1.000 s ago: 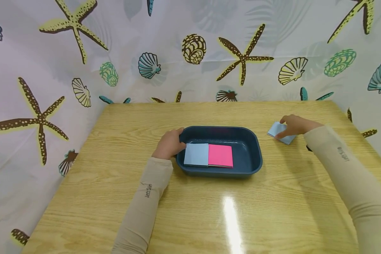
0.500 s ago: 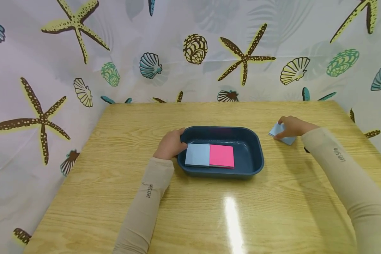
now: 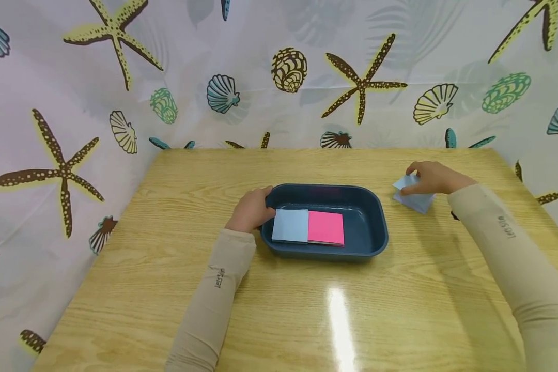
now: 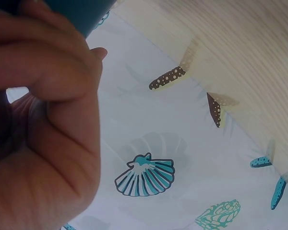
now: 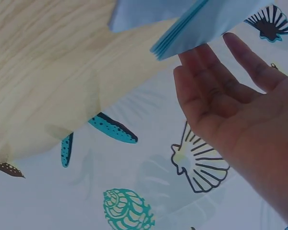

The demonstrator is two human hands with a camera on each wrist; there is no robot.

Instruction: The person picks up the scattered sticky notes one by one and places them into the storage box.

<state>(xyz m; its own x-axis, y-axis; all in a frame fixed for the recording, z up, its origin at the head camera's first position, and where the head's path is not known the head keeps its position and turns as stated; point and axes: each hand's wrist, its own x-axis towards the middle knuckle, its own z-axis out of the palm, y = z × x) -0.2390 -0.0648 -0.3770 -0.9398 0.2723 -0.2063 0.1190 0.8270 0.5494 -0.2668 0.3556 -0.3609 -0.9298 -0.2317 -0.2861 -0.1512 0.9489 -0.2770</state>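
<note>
A dark blue plastic tray [image 3: 325, 253] stands on the table, and my left hand [image 3: 250, 211] grips its left end. A light blue square paper pad [image 3: 290, 226] and a pink pad [image 3: 326, 228] lie side by side inside it. To the right of the tray, my right hand [image 3: 432, 177] pinches another light blue pad [image 5: 211, 26], raised and tilted. Its layered edge shows in the right wrist view. Below it a bluish-lavender square [image 3: 415, 203] lies on the table. The left wrist view shows curled fingers [image 4: 53, 72] by a corner of the tray.
The wooden table [image 3: 190, 186] carries the tray in its middle. A white curtain [image 3: 260, 103] printed with shells and starfish hangs behind it and along both sides. Bare tray floor [image 3: 357, 232] shows right of the pink pad.
My right hand has lifted the upper light blue pad off the square beneath, so a gap now shows between them. My left hand stays on the tray.
</note>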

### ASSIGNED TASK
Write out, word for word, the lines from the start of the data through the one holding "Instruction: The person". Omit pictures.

### WRITTEN RESPONSE
1.000 s ago: 
0.500 s ago: 
now: 
now: 
now: 

The demonstrator is two human hands with a camera on each wrist; there is no robot.

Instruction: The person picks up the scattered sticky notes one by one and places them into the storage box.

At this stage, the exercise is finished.